2014年8月。朝早くに目が覚めた。陽はまだ昇っておらず、眠った大地を覆う東の空は暗かった。僕はエアアラビアの機内サービスでコーヒーを頼み、これから始まるケニアでの生活への期待と不安の中で揺れ続けていた。

思春期を迎え、ゲイであると感じ始めた頃から、世の中に絶対的に正しい価値観など存在しないと信じてきた。よく晴れた太陽のもとでこそ、大地にくっきりと刻み込まれる影。そこに生きる自身の宿命を自覚したのだ。
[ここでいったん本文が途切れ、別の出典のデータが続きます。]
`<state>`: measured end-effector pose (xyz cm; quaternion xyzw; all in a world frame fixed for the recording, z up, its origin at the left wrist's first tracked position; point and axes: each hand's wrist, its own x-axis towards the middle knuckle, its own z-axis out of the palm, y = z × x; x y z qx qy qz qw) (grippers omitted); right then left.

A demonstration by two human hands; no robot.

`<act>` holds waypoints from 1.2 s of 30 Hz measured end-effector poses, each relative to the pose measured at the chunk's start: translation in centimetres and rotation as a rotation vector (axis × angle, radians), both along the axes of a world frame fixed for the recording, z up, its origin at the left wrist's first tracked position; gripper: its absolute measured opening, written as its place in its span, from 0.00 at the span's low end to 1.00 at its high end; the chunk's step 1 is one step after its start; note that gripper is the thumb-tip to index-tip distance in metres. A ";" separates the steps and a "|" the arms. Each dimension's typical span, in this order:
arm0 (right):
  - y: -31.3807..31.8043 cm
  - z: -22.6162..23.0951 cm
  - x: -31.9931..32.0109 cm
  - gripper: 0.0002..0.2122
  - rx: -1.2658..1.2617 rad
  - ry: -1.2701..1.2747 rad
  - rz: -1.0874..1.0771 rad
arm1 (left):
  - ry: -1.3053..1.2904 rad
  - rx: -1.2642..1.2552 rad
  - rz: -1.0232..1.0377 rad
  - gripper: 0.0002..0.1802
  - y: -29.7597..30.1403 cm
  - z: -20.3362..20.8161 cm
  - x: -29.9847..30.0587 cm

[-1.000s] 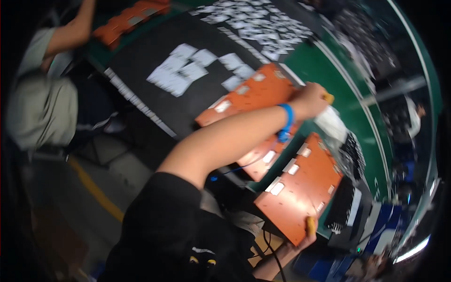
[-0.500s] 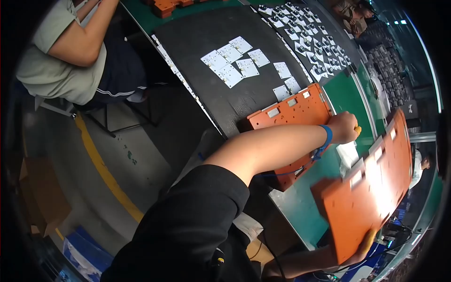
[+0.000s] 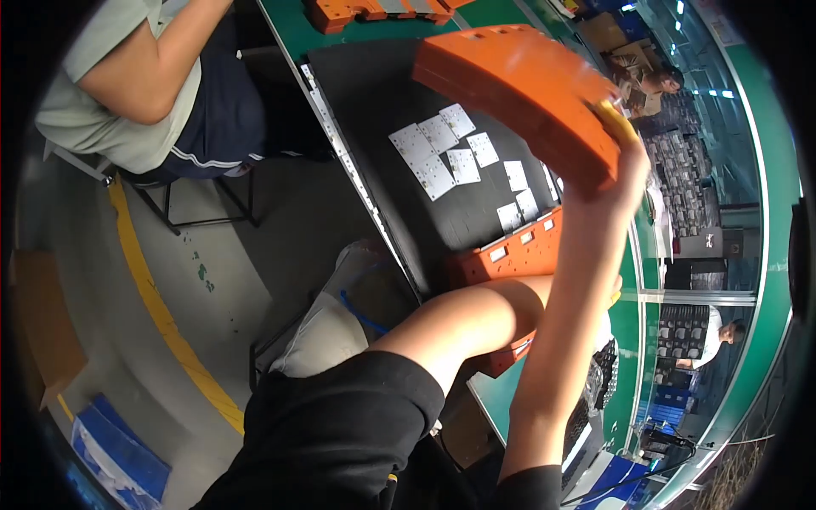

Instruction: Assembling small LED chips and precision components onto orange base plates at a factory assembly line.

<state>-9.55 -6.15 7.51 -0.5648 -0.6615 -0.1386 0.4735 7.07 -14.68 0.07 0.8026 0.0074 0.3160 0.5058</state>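
Observation:
My right hand (image 3: pixel 623 157), with yellow coverings on its fingers, grips the edge of a thick orange fixture plate (image 3: pixel 527 93). The plate is raised and tilted over the far part of the table, its rim slots showing. A second orange fixture (image 3: pixel 501 255), with rectangular cut-outs and small holes, lies on the table below. Across it reaches my left forearm. Of my left hand (image 3: pixel 617 291), only a bit with a yellow fingertip shows past my right forearm; the rest is hidden. White square circuit boards (image 3: pixel 434 176) lie on the black mat (image 3: pixel 382 93) beyond.
Another orange fixture (image 3: pixel 382 10) sits at the far end of the green table (image 3: pixel 285 21). On the left a seated person (image 3: pixel 127 102) is close to the table edge. Cables and a glass partition frame (image 3: pixel 697 297) stand at the right. A cardboard box (image 3: pixel 42 323) is on the floor.
My right hand has swung the orange plate from the lower right up and away, over the mat. It now covers the far boards with dark parts. My left hand has become mostly hidden.

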 end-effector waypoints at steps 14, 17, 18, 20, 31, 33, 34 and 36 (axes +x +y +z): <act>9.7 -3.9 -1.2 0.09 -0.192 1.570 0.163 | 0.047 0.391 0.030 0.06 0.2 -2.1 -3.6; 9.5 -5.6 -1.1 0.10 -0.371 1.452 0.011 | 0.031 0.449 0.012 0.06 0.0 -2.4 -3.4; 9.5 -5.7 -0.9 0.10 -0.433 1.440 0.042 | 0.038 0.451 0.006 0.06 0.0 -2.4 -3.4; 9.3 -5.3 -1.3 0.11 -0.524 1.410 0.054 | 0.037 0.453 0.006 0.06 0.3 -2.0 -3.6; 10.1 -6.7 -1.1 0.14 -0.656 1.336 0.365 | 0.049 0.415 -0.014 0.06 0.8 -1.9 -3.6; 10.2 -6.4 -1.2 0.14 -0.679 1.312 0.378 | 0.052 0.385 -0.004 0.06 0.9 -1.8 -3.6; 10.3 -6.4 -1.5 0.14 -0.678 1.315 0.381 | 0.063 0.384 -0.014 0.06 1.0 -1.6 -3.7; 10.5 -6.6 -2.5 0.15 -0.816 1.208 0.381 | 0.080 0.385 -0.021 0.06 1.4 -1.6 -4.2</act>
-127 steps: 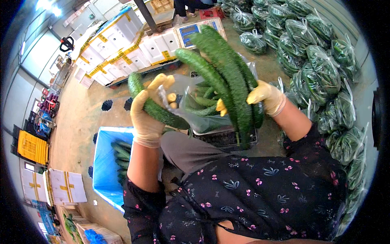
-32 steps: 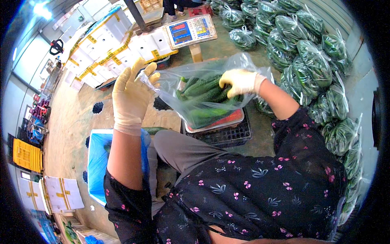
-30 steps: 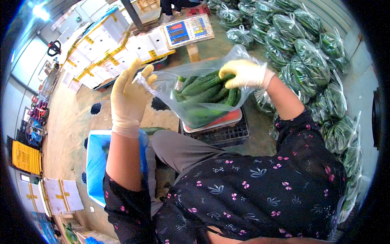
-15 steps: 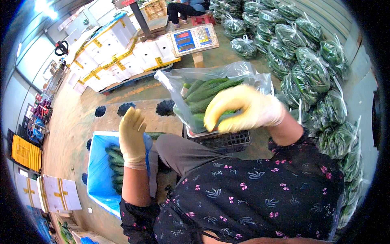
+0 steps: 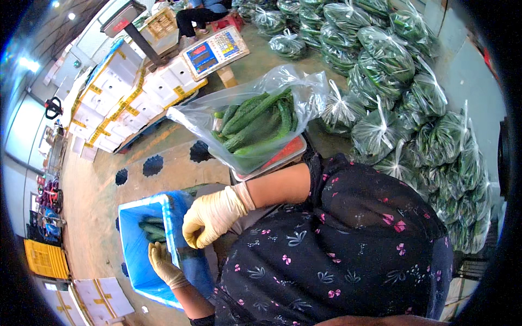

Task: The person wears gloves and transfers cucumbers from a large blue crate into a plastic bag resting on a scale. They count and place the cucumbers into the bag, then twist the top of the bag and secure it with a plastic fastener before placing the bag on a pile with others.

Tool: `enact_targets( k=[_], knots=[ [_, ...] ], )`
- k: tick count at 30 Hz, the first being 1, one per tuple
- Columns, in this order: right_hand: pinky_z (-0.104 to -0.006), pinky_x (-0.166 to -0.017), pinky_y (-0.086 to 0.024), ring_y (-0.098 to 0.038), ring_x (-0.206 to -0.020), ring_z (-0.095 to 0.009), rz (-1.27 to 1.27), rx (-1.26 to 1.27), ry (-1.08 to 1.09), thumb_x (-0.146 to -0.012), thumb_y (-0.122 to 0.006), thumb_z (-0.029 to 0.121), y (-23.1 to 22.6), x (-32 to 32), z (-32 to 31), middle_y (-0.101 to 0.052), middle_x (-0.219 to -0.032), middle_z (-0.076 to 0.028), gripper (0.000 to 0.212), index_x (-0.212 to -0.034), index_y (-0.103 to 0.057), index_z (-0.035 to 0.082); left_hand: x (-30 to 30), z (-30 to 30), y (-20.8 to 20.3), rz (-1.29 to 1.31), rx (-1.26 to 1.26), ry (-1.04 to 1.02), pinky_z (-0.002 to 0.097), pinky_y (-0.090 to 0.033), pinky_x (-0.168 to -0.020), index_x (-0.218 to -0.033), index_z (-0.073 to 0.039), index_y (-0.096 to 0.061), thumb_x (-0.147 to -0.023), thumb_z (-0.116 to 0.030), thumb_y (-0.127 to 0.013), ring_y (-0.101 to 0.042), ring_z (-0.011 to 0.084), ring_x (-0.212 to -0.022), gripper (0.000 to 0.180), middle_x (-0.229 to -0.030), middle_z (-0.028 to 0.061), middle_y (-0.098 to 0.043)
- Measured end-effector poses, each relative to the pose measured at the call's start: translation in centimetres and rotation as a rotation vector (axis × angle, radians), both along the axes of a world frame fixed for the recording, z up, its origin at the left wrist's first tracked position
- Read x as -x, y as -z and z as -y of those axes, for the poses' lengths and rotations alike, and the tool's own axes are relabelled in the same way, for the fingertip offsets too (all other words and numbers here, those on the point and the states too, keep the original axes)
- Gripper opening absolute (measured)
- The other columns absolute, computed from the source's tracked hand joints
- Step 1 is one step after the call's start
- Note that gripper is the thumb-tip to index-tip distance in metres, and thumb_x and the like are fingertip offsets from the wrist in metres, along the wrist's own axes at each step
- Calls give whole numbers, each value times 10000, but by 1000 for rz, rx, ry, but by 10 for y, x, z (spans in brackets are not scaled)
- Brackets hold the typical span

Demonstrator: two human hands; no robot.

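Note:
A box lined with blue plastic (image 5: 133,239) stands low in front of me, with several cucumbers (image 5: 153,229) inside. My left hand (image 5: 163,263), in a cream glove, reaches into it, its fingers stretched out beside the cucumbers and apparently touching them. Above the box's right rim is my gloved right hand (image 5: 217,217), fingers loosely curled with a small gap to the thumb. I see nothing in its grasp. Farther right, a clear plastic bag (image 5: 196,119) lies open with several long bumpy cucumbers (image 5: 255,119) in it. Under the bag is a red-and-white tray (image 5: 283,155).
A scale display (image 5: 215,51) stands behind the bag. Taped white boxes (image 5: 117,98) are stacked at the far left. Tied bags of cucumbers (image 5: 380,81) pile up along the right. A seated person (image 5: 201,16) is at the back. Yellow crates (image 5: 46,258) stand at left.
My right hand has moved from over the bag leftward and down to the box. My left hand has lowered into the box. The view has shifted and turned.

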State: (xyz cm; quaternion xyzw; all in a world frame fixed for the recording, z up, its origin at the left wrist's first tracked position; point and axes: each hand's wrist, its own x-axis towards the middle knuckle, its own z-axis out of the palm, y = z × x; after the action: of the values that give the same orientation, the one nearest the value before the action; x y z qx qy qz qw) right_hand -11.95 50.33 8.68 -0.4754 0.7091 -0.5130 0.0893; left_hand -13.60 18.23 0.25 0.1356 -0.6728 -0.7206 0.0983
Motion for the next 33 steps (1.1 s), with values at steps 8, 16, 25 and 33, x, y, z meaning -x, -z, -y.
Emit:
enact_targets(
  k=[8,16,25,33],
  knots=[
    [-299,-774,-489,-622,-839,-164,39,-43,-82,-790,-626,166,-4,25,36,-657,-906,-72,315,-1089,-608,71,-30,65,22,-18,-231,-267,430,-331,-981,-1294,-104,-459,-890,-371,-516,-485,262,-1114,488,-1259,105,-513],
    [-276,-847,-465,-586,-915,-121,224,-101,-276,-818,-608,29,-29,41,91,-648,-969,-57,289,-1107,-610,22,-79,92,35,-252,-488,-560,391,-405,-850,-1253,-107,-481,-888,-273,-547,-533,246,-1020,406,-1134,82,-562],
    [-270,-855,-455,-586,-929,-133,27,-369,-411,-828,-602,96,-18,84,245,-653,-997,-72,245,-1058,-628,15,-115,155,53,-89,311,-838,355,-365,-994,-1285,85,-398,-795,-214,-649,-483,285,-1141,626,-1231,209,-485],
    [-349,-812,-486,-638,-877,-238,-228,-661,-421,-750,-597,287,104,138,353,-682,-928,-99,302,-964,-686,94,-125,158,52,498,665,-556,376,-433,-889,-1170,12,-533,-712,-442,-694,-578,337,-1024,665,-1063,205,-610]
  ],
)
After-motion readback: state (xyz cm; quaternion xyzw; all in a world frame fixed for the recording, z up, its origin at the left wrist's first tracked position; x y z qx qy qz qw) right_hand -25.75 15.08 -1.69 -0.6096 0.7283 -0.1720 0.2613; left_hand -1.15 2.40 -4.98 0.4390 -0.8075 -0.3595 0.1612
ネパール山間部の少女売買、ムエタイギャンブルに生きるバンコクの人びと、中朝国境での密輸や脱北者たちなど、若き僕が写真家として敢えて選び映し取ってきた写真の中には、常に社会の少数派として生きる人々の『苦しみ』が映し込まれていた。

己の核心に触れられることは許さず、苦境に在る人々の姿を通して感情を代弁してもらい続けている。いつしか自身が卑怯だと感じる様になっていった。そんな僕が30代を迎え、新たな歩みとして『同性愛』を東アフリカで撮影するのを決断したのは、必然的なことだったのかもしれない。

着陸の時間が迫っていた。
「これから始まる撮影はきっと、自分自身を見つめ続ける日々にもなるだろう」

心で反芻する僕の横で太陽が昇り、朝日に照らし出されたナイロビの高層ビル群が光り輝いていた。